A naive autoencoder on FashionMNIST

Today we'll recreate the fastai notebook on autoencoders, where we train a vanilla autoencoder in FashionMNIST. Even though the autoencoder was actually doing a pretty bad job, it will be good practice for working with HuggingFace databases, CNNs and autoencoders.

Getting the data

import datasets
from torch.utils.data import Dataset, DataLoader

ds_name = ("zalando-datasets/fashion_mnist")
ds = datasets.load_dataset(ds_name)
ds

DatasetDict({
    train: Dataset({
        features: ['image', 'label'],
        num_rows: 60000
    })
    test: Dataset({
        features: ['image', 'label'],
        num_rows: 10000
    })
})

Trying to instantiate a dataloader raises an exception

dl = DataLoader(ds['train'], 4, shuffle=True)

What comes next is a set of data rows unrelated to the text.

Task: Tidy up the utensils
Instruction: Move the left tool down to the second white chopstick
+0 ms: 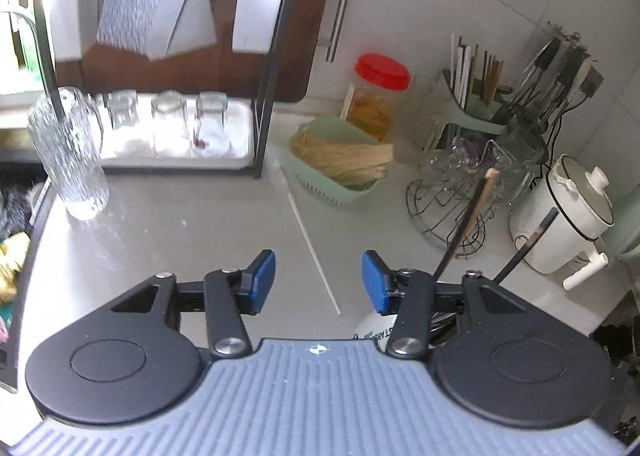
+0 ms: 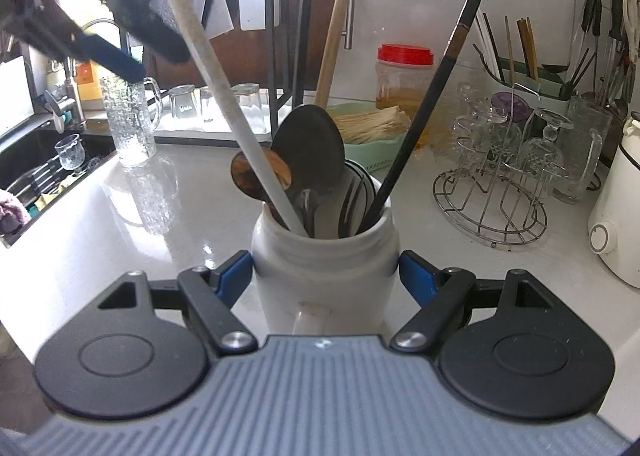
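Observation:
In the right wrist view a white ceramic jar [image 2: 326, 268] stands on the counter between my right gripper's [image 2: 326, 276] blue pads, which press its sides. The jar holds a white chopstick [image 2: 224, 96], a black chopstick [image 2: 424, 112], a wooden-handled spoon [image 2: 332, 44], dark spoons [image 2: 308, 148] and forks. My left gripper [image 1: 319, 282] is open and empty above the counter; it also shows blurred at the upper left of the right wrist view [image 2: 104, 48]. A single white chopstick [image 1: 312, 244] lies on the counter ahead of it. The jar [image 1: 374, 326] peeks out under its right finger.
A green chopstick holder [image 1: 472, 104] and hanging utensils stand at the back right. A wire rack with glasses [image 1: 472, 184], a white kettle [image 1: 568, 216], a red-lidded jar [image 1: 378, 96], a green basket [image 1: 340, 164], a tall glass mug [image 1: 68, 156] and a dish rack [image 1: 168, 124] surround the counter. A sink [image 2: 44, 176] lies left.

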The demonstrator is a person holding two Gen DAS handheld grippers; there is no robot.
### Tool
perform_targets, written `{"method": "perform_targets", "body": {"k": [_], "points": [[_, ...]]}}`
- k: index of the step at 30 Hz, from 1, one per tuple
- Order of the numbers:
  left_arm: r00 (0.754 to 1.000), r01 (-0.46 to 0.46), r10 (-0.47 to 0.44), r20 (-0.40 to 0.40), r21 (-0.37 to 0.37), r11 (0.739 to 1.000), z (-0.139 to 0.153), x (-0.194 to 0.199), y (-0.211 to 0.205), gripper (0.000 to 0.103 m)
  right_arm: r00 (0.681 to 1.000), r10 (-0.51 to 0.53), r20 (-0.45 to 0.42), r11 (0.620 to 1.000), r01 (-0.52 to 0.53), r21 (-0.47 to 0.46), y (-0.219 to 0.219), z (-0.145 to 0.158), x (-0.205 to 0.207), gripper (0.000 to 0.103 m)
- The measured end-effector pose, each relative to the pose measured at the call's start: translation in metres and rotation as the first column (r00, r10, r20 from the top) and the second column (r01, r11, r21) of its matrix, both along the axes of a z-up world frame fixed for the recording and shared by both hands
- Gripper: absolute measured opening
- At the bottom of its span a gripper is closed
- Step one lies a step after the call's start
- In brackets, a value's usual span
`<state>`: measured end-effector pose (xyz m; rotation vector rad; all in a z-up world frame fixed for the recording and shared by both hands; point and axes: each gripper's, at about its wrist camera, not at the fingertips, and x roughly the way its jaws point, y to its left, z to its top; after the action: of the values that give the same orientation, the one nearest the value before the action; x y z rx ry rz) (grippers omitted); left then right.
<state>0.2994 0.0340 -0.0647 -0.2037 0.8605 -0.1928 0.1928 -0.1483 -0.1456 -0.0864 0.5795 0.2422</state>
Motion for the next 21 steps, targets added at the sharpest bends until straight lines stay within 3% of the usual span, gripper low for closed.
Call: {"method": "perform_targets", "body": {"k": [11, 21], "points": [[0.992, -0.033, 0.03, -0.121, -0.021, 0.999, -0.064, 0.056, 0.011, 0.055, 1.0, 0.022, -0.013, 1.0, -0.022, -0.009, -0.002, 0.001, 0.005, 0.083], [0.985, -0.002, -0.001, -0.17, -0.018, 1.0, -0.112, 0.125, 0.01, 0.055, 0.999, 0.014, -0.029, 1.0, -0.014, -0.001, -0.003, 0.001, 0.006, 0.083]]}}
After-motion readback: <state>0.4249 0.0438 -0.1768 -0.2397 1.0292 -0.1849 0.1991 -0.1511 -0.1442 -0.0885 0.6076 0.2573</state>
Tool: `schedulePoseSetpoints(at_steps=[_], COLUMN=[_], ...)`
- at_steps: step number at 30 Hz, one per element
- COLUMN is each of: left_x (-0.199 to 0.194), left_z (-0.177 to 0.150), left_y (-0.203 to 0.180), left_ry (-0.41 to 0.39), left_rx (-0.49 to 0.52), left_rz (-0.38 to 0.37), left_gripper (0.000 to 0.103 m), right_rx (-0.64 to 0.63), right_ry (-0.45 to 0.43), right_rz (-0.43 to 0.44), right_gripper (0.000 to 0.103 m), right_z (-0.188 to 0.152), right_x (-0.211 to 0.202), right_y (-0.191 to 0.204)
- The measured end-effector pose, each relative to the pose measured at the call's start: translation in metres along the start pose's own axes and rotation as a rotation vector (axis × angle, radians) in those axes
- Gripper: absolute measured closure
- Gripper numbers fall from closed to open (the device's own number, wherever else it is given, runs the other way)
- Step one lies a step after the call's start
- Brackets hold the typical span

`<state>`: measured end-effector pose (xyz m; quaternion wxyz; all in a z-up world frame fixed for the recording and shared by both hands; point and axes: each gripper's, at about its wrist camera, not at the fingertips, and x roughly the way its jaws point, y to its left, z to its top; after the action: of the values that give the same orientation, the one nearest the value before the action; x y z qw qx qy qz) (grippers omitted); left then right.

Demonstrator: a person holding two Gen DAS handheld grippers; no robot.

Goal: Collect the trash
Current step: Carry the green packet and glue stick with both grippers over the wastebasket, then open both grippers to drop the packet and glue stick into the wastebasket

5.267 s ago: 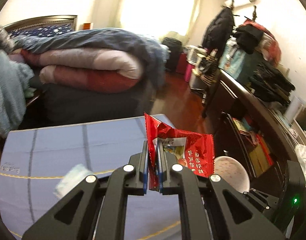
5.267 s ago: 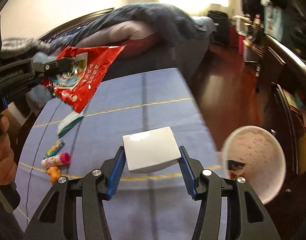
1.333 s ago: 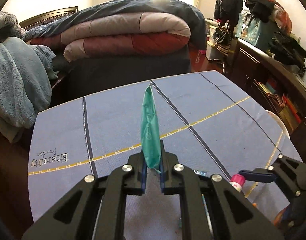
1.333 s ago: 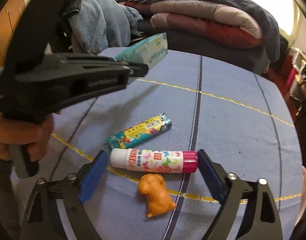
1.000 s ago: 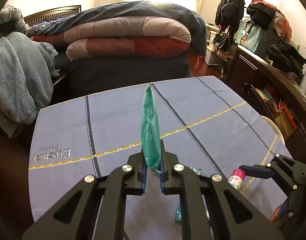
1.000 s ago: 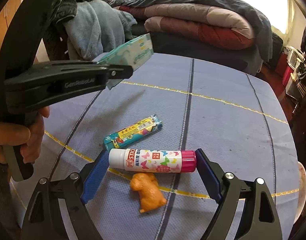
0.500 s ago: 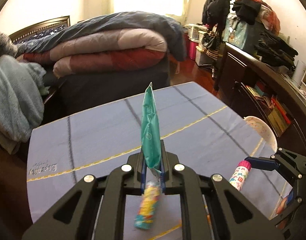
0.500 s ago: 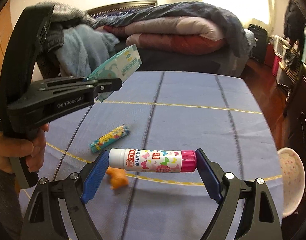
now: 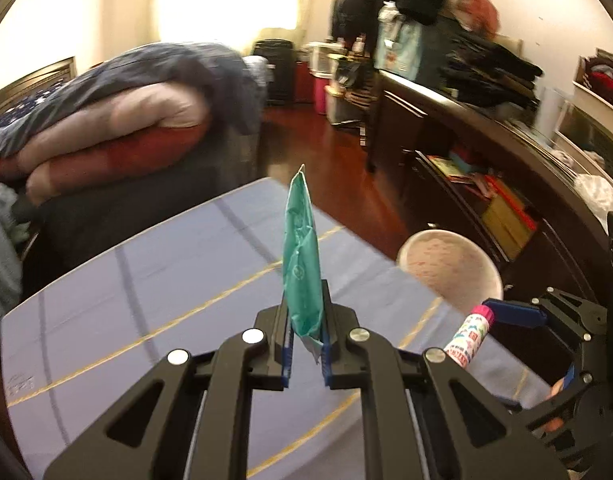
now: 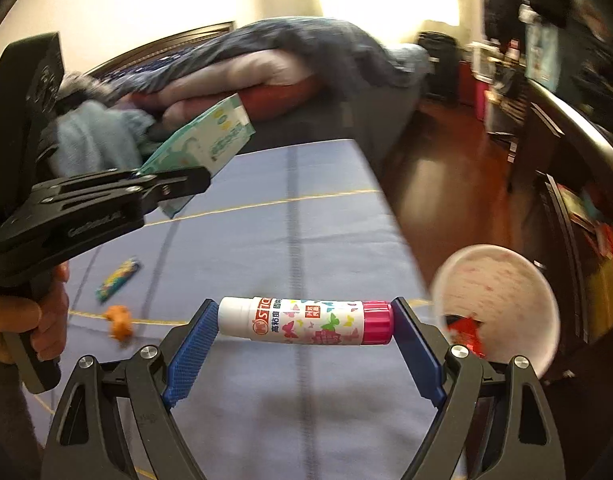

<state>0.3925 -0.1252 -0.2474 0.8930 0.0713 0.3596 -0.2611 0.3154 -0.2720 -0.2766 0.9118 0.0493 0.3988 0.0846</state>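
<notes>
My left gripper is shut on a green tissue pack, held edge-up above the blue tablecloth. From the right wrist view the pack sticks out of the left gripper. My right gripper is shut on a glue stick with a pink cap, gripped end to end above the table; it also shows in the left wrist view. The white trash bin stands off the table's right edge with a red wrapper inside.
A small colourful wrapper and an orange toy lie on the cloth at left. A bed with folded quilts is behind the table. A dark sideboard runs along the right. The bin is beyond the table edge.
Both grippers have swung right toward the bin with their loads lifted. The glue stick has left the table; the wrapper and orange toy stay behind at the left.
</notes>
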Motion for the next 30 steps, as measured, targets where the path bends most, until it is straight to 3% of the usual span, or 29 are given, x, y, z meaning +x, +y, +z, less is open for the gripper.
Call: schedulePoseSetpoints(at_steps=[13,22,30], left_x=[0.061,0.103,0.145], left_z=[0.036,0.051,0.061], left_y=[-0.120,-0.168,-0.191], left_ry=[0.034,0.065,0.108], left_rx=[0.124,0.141,0.139], left_rz=[-0.147,-0.202,-0.224], left_gripper=[0.091,0.091,0.089], right_rx=[0.213,0.299,0.297], right_ry=[-0.047,-0.056,-0.023], right_rz=[-0.169,-0.260,-0.331], right_gripper=[0.017,0.017,0.017], right_z=[-0.015,-0.024,-0.026], right_x=[-0.030,-0.027,0.001], right_y=[-0.130,-0.193,-0.224])
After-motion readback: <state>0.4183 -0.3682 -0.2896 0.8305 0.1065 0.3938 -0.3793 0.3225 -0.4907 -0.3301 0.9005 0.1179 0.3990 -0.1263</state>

 TypeError: default_collate: batch must contain tensors, numpy arrays, numbers, dicts or lists; found <class 'PIL.PngImagePlugin.PngImageFile'>

We need to convert the data which is currently a PIL image to tensors. We can do this with a collate function, which can be passed to DataLoader as the arg collate_fn

To figure out what I the collate function gets the hacky way (reading docs suckzzz), I wrote it as follows

def collate_f(*args):
  import pdb; pdb.set_trace()

which opens pdb. We can then call args and see what we got, which is one argument:

[{'image': <PIL.PngImagePlugin.PngImageFile image mode=L size=28x28 at 0x7F3233E4B320>, 'label': 6},
 {'image': <PIL.PngImagePlugin.PngImageFile image mode=L size=28x28 at 0x7F3233E49C40>, 'label': 3},
 {'image': <PIL.PngImagePlugin.PngImageFile image mode=L size=28x28 at 0x7F3233E4B470>, 'label': 3},
 {'image': <PIL.PngImagePlugin.PngImageFile image mode=L size=28x28 at 0x7F3233E4B3E0>, 'label': 0}]

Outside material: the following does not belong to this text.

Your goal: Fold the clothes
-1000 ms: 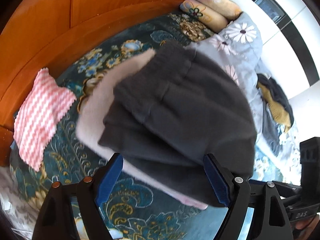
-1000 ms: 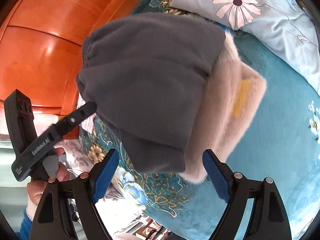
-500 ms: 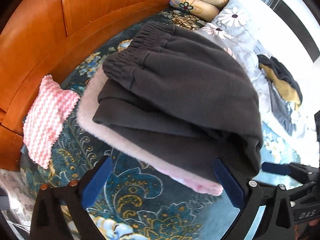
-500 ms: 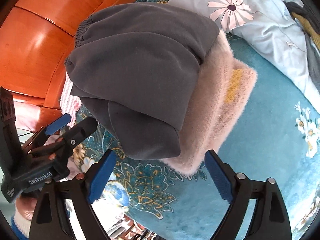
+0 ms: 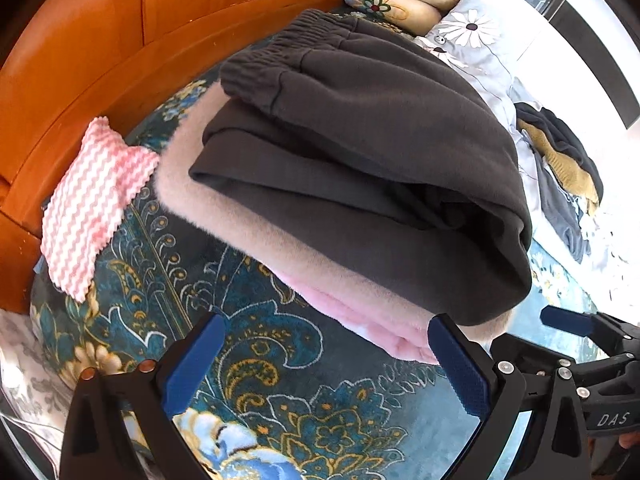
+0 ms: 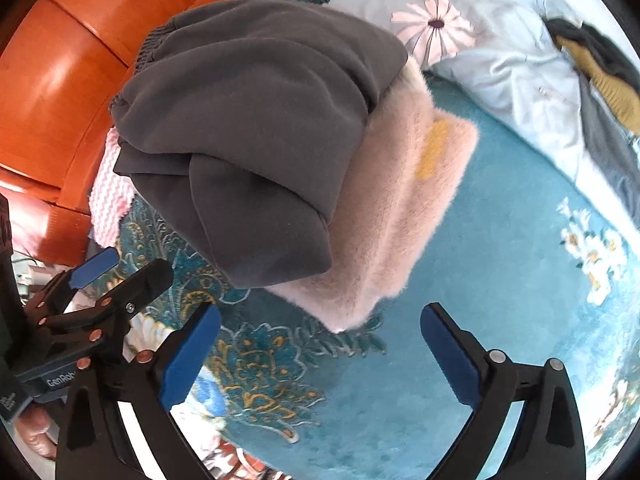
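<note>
Dark grey pants (image 5: 360,168) sit folded on top of the fluffy pink sweater (image 6: 400,208) on the bed (image 6: 500,280), both the left gripper (image 5: 324,364) and right gripper (image 6: 320,356) wide open with nothing in them, while that heap of clothes (image 5: 560,168) by the quilt looks unfolded.

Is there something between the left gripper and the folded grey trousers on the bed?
No. The left gripper is open, and only bare bedspread lies before the grey trousers atop the pink garment.
</note>
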Motion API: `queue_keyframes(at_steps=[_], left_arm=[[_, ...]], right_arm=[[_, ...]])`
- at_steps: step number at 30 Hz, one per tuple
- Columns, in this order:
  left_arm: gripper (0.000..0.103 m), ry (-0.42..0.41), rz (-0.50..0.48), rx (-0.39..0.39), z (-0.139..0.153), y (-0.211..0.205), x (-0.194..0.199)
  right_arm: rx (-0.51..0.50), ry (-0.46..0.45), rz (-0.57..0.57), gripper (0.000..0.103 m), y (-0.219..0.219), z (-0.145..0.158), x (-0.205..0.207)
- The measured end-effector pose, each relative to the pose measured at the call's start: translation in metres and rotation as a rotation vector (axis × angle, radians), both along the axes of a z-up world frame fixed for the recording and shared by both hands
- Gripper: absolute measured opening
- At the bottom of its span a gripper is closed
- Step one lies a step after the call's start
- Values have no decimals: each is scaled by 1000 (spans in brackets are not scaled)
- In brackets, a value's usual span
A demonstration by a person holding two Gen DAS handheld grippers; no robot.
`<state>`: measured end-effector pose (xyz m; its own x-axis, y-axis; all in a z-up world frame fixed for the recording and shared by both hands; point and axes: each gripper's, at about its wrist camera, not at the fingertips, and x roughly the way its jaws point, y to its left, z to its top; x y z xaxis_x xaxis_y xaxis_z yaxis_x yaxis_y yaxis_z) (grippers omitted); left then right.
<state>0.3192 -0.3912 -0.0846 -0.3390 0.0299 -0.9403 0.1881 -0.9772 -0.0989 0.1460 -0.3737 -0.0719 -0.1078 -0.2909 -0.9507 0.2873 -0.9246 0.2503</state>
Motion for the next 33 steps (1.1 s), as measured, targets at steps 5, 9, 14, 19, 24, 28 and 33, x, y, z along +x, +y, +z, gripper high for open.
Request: queue_keyframes(at_steps=[5, 9, 14, 19, 24, 28, 33], left_arm=[[103, 37, 13, -73, 0, 5, 9], [103, 57, 9, -88, -1, 8, 16], [103, 28, 4, -93, -7, 11, 17], [103, 8, 30, -96, -15, 11, 20], [103, 6, 48, -116, -19, 11, 22], [103, -1, 46, -119, -23, 12, 21], [103, -11, 47, -112, -26, 11, 18]], right_arm=[[19, 45, 1, 101, 3, 7, 3], [43, 80, 14, 101, 5, 10, 4], [63, 103, 21, 101, 12, 12, 2], [84, 124, 34, 101, 11, 15, 10], [90, 137, 45, 101, -5, 10, 13], [95, 136, 37, 101, -10, 3, 13], [103, 136, 49, 101, -14, -3, 13]])
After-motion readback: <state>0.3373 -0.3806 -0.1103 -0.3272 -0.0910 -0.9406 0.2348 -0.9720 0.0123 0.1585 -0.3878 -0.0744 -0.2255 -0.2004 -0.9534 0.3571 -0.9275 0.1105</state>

We get back a list of dicts, each dict has an 'image' and 'label' keys, so what we'll do is collate the images to one tensor and the labels to another tensor. Of course, we also need to convert the PIL images to tensors.

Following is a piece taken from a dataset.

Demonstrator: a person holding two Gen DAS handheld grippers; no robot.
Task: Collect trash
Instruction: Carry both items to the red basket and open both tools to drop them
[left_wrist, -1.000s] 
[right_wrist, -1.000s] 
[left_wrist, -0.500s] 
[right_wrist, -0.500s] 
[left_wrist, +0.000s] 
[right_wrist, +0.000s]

from operator import itemgetter
from torch import tensor
import torchvision.transforms.functional as TF

ig = itemgetter('image', 'label')

def collate_f(b):
  imgs, labels = zip(*map(ig, b))
  return torch.stack([TF.to_tensor(im) for im in imgs]), tensor(labels)

Lots happening here, I invite you to copy the code to a jupyter notebook and check it out.

Model

We'll use a pure convolutional network. As a start we'll do classification, so we'll need to downsample to get to the right shape of 10 elements.

import torch.nn as nn

def conv(in_c, out_c, k=3, stride=2, act=True):
  padding = k // 2
  ret = nn.Conv2d(in_c, out_c, k, stride, 1)
  if act:
    ret = nn.Sequential(ret, nn.ReLU())
  return ret

model = nn.Sequential(
  conv(1, 4), # 14x14
  conv(4, 8), # 7x7
  conv(8, 16), # 4x4
  conv(16, 16), # 2x2
  conv(16, 10, act=False), # 1x1
  nn.Flatten()
)
x, y = next(iter(dl))
model(x).shape

torch.Size([4, 10])

The stride=2 parameters basically downsamples the image. Also notice that we don't use relu in the last layer, as we allow the logits to be negative. Let's fit!

epochs = 5
bs = 256
lr = 4e-1
dl = DataLoader(ds['train'], bs, shuffle=True, collate_fn=collate_f, num_workers=8)
opt = optim.SGD(model.parameters(), lr)


for e in range(epochs):
  model.train()
  for i, (x, y) in enumerate(dl):
    x, y = x.cuda(), y.cuda()
    opt.zero_grad()
    y_pred = model(x)
    loss = F.cross_entropy(y_pred, y)
    loss.backward()
    opt.step()
  model.eval()
  val_acc, val_loss = metrics(model, ds['test'])
  print(f"{e}: acc={val_acc:.2f} loss={val_loss:.2f}")

Running this prints

0: acc=0.38 loss=1.76
1: acc=0.73 loss=0.71
2: acc=0.78 loss=0.62
3: acc=0.82 loss=0.48
4: acc=0.82 loss=0.57

Note: I spent some time here. First I had negative loss and things didn't work, but I realized I used F.nll_loss which expects normalized logits, unlike F.cross_entropy which jibes with unnormalized logits. Then I thought I was getting much worse results compared to the notebook, but I realized my comparison was to MNIST performance, which must be easier than FashionMNIST. Still, we get a bit worse results, in the notebook they get 0.87 accuracy.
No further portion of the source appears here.